Who doesn't love a barbeque by the coast?
And we needn’t confine our coastal sojourns to Britain. I made a detailed plan for a fortnight hugging the Southern Irish coast in my Adamo last summer, only to be scuppered by continued travel restrictions. But the plans remain extant. Instead, we took the motorhome over to Jersey, where you are never more than a few miles from the sea, and the entire island’s coast is a chain of incredible beaches (each one well supported by car parks, toilets, and free showers). We take the overnight ferry to France most years (2020 notwithstanding for obvious reasons) to camp along the Brittany, Normandy, and Pays de la Loire coastlines. This summer, we’re heading to the Alps- probably about as un-coastal as you can get. But we’ll still be stopping by the sea for a few days before we catch our ferry home from St Malo.

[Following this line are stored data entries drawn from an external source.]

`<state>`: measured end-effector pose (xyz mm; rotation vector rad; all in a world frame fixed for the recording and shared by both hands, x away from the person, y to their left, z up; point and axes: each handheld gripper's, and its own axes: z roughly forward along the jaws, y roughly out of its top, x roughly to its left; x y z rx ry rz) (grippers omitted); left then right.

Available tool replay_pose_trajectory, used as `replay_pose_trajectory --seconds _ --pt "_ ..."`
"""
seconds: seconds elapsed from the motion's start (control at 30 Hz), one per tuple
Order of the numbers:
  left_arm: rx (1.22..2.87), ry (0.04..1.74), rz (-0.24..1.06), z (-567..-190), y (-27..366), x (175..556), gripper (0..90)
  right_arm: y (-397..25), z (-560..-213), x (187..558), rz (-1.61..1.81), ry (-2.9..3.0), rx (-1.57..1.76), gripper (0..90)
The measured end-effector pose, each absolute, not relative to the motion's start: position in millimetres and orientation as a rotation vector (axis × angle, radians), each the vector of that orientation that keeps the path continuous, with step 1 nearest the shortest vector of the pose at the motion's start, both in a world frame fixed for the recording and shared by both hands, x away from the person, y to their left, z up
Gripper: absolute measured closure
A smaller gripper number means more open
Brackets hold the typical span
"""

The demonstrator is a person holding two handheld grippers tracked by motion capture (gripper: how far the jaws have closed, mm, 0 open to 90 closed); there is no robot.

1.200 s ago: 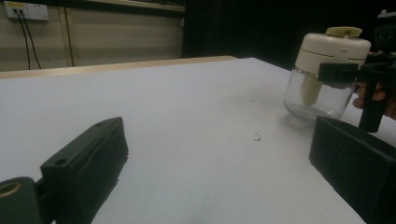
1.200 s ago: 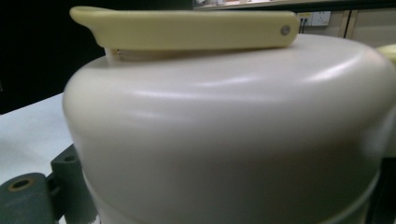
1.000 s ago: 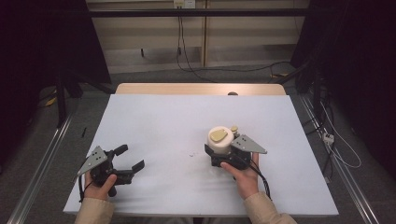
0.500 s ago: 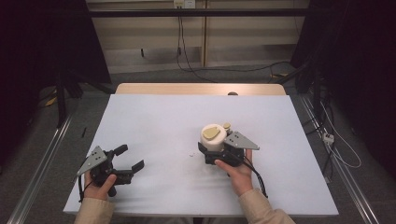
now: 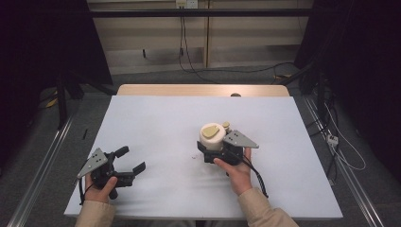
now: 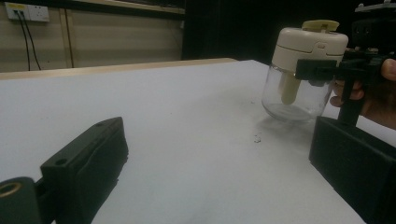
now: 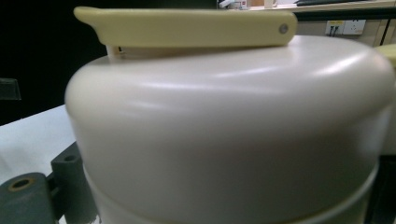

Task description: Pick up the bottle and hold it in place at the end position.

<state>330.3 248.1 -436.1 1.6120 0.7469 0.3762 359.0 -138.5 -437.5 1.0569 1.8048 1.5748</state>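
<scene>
A clear glass jar (image 5: 212,135) with a cream lid and a pale yellow flip tab sits between the jaws of my right gripper (image 5: 209,147), which is shut on it just right of the table's middle. In the left gripper view the jar (image 6: 299,74) leans slightly, its base at or just above the sheet, with the right gripper (image 6: 334,70) clamped around its neck. The cream lid (image 7: 233,130) looms very close in the right gripper view. My left gripper (image 5: 132,159) rests at the front left, open, with nothing between its jaws (image 6: 219,140).
A white sheet (image 5: 161,118) covers the table, with a wooden strip along the far edge and a small dark round object (image 5: 235,95) there. A tiny crumb (image 5: 193,156) lies left of the jar. Metal rails and cables run along both sides.
The right gripper has carried the jar a little to the left and slightly away from the person. The left gripper has stayed put.
</scene>
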Motion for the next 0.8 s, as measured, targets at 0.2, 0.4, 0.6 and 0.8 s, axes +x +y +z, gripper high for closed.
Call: replay_pose_trajectory --seconds 0.2,0.4,0.6,0.8 --pt "1.616 0.747 0.384 -436.0 248.3 330.1 3.8 -134.8 -438.6 363.1 1.57 1.817 1.055 6.9" --pt "1.614 0.747 0.38 -436.3 247.9 330.1 3.7 -132.9 -438.9 367.6 1.585 1.817 1.066 6.9" --pt "1.617 0.751 0.376 -437.0 248.4 330.3 3.8 -133.8 -438.4 372.2 1.582 1.811 1.07 6.9" --pt "1.617 0.75 0.379 -436.7 248.8 330.2 3.7 -133.3 -437.9 376.3 1.579 1.812 1.076 6.9"
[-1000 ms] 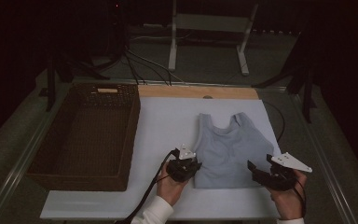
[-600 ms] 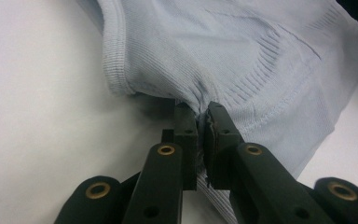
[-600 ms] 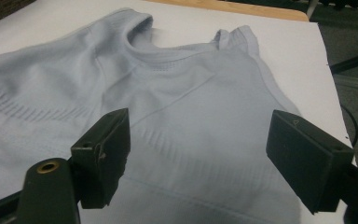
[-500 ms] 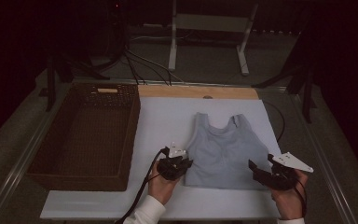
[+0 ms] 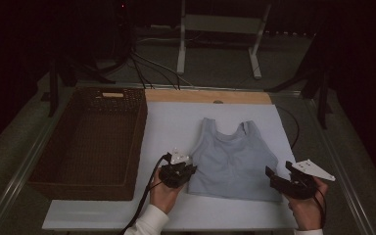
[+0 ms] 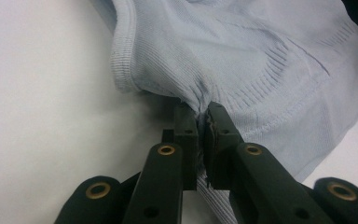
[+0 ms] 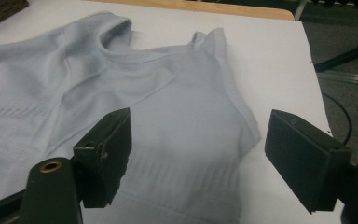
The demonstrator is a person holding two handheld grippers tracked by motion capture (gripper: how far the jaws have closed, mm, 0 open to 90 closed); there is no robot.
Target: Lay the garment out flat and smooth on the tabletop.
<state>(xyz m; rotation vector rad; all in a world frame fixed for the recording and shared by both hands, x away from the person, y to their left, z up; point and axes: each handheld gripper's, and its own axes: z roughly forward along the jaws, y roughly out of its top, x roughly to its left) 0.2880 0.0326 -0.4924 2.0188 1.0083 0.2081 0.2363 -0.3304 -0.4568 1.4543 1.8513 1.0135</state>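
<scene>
1. Since the earlier frames, the left tool (image 5: 185,170) had pulled back toward the person and the top (image 5: 232,159) had slid with it, while the right tool (image 5: 280,175) had barely shifted.
2. The left tool's jaws were closed on a pinch of the top's side edge, fabric bunched between them.
3. The right tool's jaws stood wide apart and held nothing, with the top's near corner lying just ahead of and between them.
4. The top lay flat on the white surface (image 5: 171,122), straps pointing away from both tools; the basket (image 5: 90,142) sat beyond the left tool's outer side.
5. To do this step well, the right tool probably needed to drop low and close on the hem edge opposite the left grip, taking both layers, so a lift or fold would stay even.
</scene>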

Our trip to Jersey in August 2021
Our plans in 2023, and one we originally made for 2020, is to take the Bailey motorhome to the South coast of France, Southern Spain, and Gibraltar. Who knows? We may even make it over the Mediterranean Sea to Morocco. And with ferries allowing travel by motorhome or caravan in Southern Europe to islands like Corsica, Sardinia, Scilly, and a long list of Greek islands no matter how much time you have you’ll run out of it before you ever run out of coast to camp.